This notebook describes how to use Dask to scale training of XGBoost models. For more detailed information, see ["Distributed XGBoost with Dask"](https://xgboost.readthedocs.io/en/latest/tutorials/dask.html) in the XGBoost documentation and ["XGBoost Training with Dask"](https://www.saturncloud.io/docs/tutorials/xgboost/) in Saturn Cloud's documentation.

In [None]:
import os

MODEL_PATH = 'models'
if not os.path.exists(MODEL_PATH):
    os.makedirs(MODEL_PATH)
    
numeric_feat = [
    'pickup_weekday', 
    'pickup_weekofyear', 
    'pickup_hour', 
    'pickup_week_hour', 
    'pickup_minute', 
    'passenger_count',
]
categorical_feat = [
    'pickup_taxizone_id', 
    'dropoff_taxizone_id',
]
features = numeric_feat + categorical_feat
y_col = 'tip_fraction'

# Initialize Dask cluster

The code below uses [`dask-saturn`](https://github.com/saturncloud/dask-saturn) to create a Dask cluster or connect to one that is already running.

In [None]:
import dask
from dask.distributed import Client, wait
from dask_saturn import SaturnCluster

n_workers = 3
cluster = SaturnCluster(
    n_workers=n_workers, 
    scheduler_size='medium',
    worker_size='large', 
    nthreads=2,
)
client = Client(cluster)
cluster

Open the dashboard (link above ^) and watch it when you execute some commands, you'll see which tasks are running across the cluster.

If you created your cluster here in this notebook, it might take a few minutes for all your nodes to become available.
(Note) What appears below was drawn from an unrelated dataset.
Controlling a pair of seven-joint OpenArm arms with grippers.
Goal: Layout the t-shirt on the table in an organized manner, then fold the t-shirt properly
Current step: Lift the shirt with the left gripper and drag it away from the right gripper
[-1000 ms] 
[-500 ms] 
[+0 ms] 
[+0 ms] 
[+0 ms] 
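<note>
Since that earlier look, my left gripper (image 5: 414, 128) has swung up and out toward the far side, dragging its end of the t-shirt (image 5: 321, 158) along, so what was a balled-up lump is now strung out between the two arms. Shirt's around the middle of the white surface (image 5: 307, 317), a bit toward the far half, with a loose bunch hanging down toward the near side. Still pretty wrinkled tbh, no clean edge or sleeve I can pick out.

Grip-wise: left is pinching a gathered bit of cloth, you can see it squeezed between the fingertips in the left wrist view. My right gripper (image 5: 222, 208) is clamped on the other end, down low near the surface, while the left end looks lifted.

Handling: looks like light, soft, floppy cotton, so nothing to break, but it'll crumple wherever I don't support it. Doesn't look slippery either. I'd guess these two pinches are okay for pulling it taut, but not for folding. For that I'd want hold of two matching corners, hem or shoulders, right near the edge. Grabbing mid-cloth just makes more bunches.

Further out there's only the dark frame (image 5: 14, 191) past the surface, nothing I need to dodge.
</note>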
You can run the chunk below to block until all nodes are ready.

>**Pro tip**: Create and/or start your cluster from the "Dask" page in Saturn if you want to get a head start!

In [None]:
client.wait_for_workers(n_workers=n_workers)
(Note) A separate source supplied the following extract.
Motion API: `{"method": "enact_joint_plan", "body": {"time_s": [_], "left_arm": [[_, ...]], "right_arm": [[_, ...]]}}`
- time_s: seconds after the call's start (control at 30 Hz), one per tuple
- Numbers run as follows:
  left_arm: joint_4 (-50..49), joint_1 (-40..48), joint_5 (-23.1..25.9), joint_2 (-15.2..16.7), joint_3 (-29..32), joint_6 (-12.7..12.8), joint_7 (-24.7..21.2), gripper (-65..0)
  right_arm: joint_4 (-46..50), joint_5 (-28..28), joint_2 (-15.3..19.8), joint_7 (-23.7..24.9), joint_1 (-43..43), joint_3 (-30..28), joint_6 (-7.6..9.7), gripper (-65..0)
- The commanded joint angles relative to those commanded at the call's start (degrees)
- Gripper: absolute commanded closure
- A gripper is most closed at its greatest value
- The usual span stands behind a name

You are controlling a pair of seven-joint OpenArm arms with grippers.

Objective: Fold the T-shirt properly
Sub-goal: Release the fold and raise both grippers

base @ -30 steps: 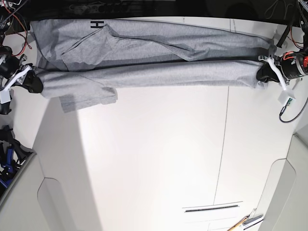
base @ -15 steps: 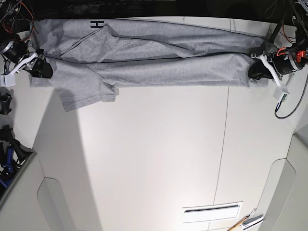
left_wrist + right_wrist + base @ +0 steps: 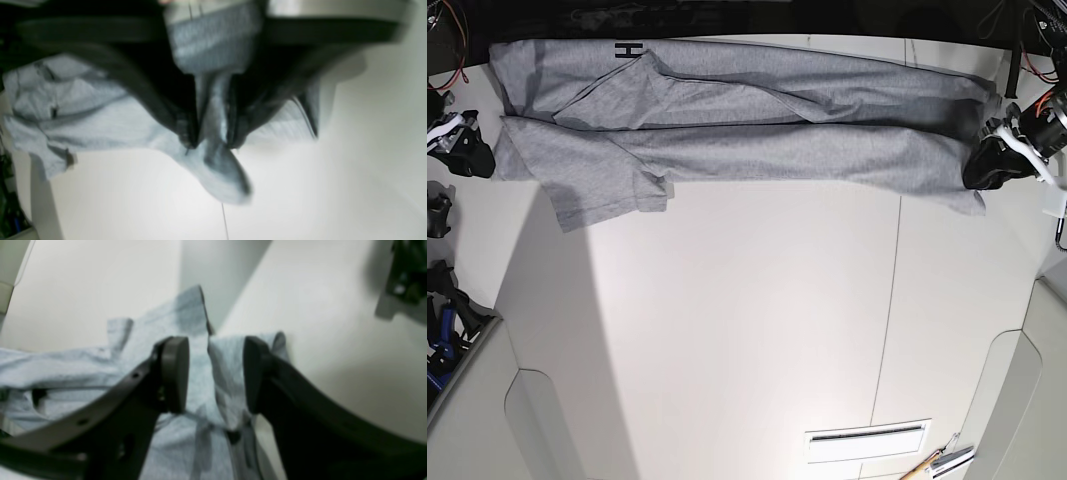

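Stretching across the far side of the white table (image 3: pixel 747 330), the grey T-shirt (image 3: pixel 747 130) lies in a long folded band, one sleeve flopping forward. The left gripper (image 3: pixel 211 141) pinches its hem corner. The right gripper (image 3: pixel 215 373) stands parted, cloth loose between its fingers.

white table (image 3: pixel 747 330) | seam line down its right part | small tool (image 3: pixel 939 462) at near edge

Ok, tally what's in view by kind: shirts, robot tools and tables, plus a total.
T-shirt: 1
Tools: 2 (left tool, right tool)
table: 1
Total: 4
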Motion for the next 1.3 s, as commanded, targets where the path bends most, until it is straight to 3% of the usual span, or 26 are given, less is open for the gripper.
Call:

# Load data and feature engineering

Load a sample from a single month for this exercise. Note we are loading the data with Dask now by defining a `dask.delayed` function to load partitions in parallel.

In [None]:
import os
import dask.dataframe as dd
import snowflake.connector

SNOWFLAKE_ACCOUNT = os.environ['SNOWFLAKE_ACCOUNT']
SNOWFLAKE_USER = os.environ['SNOWFLAKE_USER']
SNOWFLAKE_PASSWORD = os.environ['SNOWFLAKE_PASSWORD']

SNOWFLAKE_WAREHOUSE = os.environ['SNOWFLAKE_WAREHOUSE']
TAXI_DATABASE = os.environ['TAXI_DATABASE']
TAXI_SCHEMA = os.environ['TAXI_SCHEMA']

conn_info = {
    'account': SNOWFLAKE_ACCOUNT,
    'user': SNOWFLAKE_USER,
    'password': SNOWFLAKE_PASSWORD,
    'warehouse': SNOWFLAKE_WAREHOUSE,
    'database': TAXI_DATABASE,
    'schema': TAXI_SCHEMA,
}
conn = snowflake.connector.connect(**conn_info)
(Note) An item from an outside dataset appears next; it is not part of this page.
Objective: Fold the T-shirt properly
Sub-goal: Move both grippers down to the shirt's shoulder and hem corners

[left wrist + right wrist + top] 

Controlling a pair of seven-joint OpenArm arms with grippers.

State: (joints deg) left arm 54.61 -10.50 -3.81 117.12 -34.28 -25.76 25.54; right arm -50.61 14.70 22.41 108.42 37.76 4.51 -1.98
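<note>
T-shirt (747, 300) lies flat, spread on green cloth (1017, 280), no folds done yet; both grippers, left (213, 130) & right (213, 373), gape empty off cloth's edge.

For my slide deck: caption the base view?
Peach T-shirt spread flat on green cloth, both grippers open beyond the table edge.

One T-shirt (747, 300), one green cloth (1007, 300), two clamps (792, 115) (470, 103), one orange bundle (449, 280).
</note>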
The `load()` function specifies how each partition of the Dask dataframe should load its chunk of the data. As each partition of a Dask dataframe is a Pandas dataframe, we utilize the `fetch_pandas_all()` method.  We use a [binding for the Snowflake query](https://docs.snowflake.com/en/user-guide/python-connector-example.html#binding-data) so that we can pass different values at execution time. In this case, we pull one day of taxi rides into each partition.

In [None]:
query = """
SELECT * FROM (
    SELECT 
        pickup_taxizone_id,
        dropoff_taxizone_id,
        passenger_count,
        DIV0(tip_amount, fare_amount) AS tip_fraction,
        DAYOFWEEKISO(pickup_datetime) - 1 AS pickup_weekday,
        WEEKOFYEAR(pickup_datetime) AS pickup_weekofyear,
        HOUR(pickup_datetime) AS pickup_hour,
        (pickup_weekday * 24) + pickup_hour AS pickup_week_hour,
        MINUTE(pickup_datetime) AS pickup_minute
    FROM taxi_yellow
    WHERE
        DATE(pickup_datetime) = %s
) SAMPLE (30)
"""

@dask.delayed
def load(conn_info, query, day):
    conn = snowflake.connector.connect(**conn_info)
    taxi = conn.cursor().execute(query, str(day)).fetch_pandas_all()
    taxi.columns = taxi.columns.str.lower()
    return taxi    

Run a query to determine which specific dates we need to pull

In [None]:
def get_dates(start, end):
    date_query = """
    SELECT
        DISTINCT(DATE(pickup_datetime)) as date 
    FROM taxi_yellow
    WHERE
        pickup_datetime BETWEEN %s and %s
    """
    dates_df = conn.cursor().execute(date_query, (start, end)).fetch_pandas_all()
    return dates_df['DATE'].tolist()

dates = get_dates('2019-01-01', '2019-01-31')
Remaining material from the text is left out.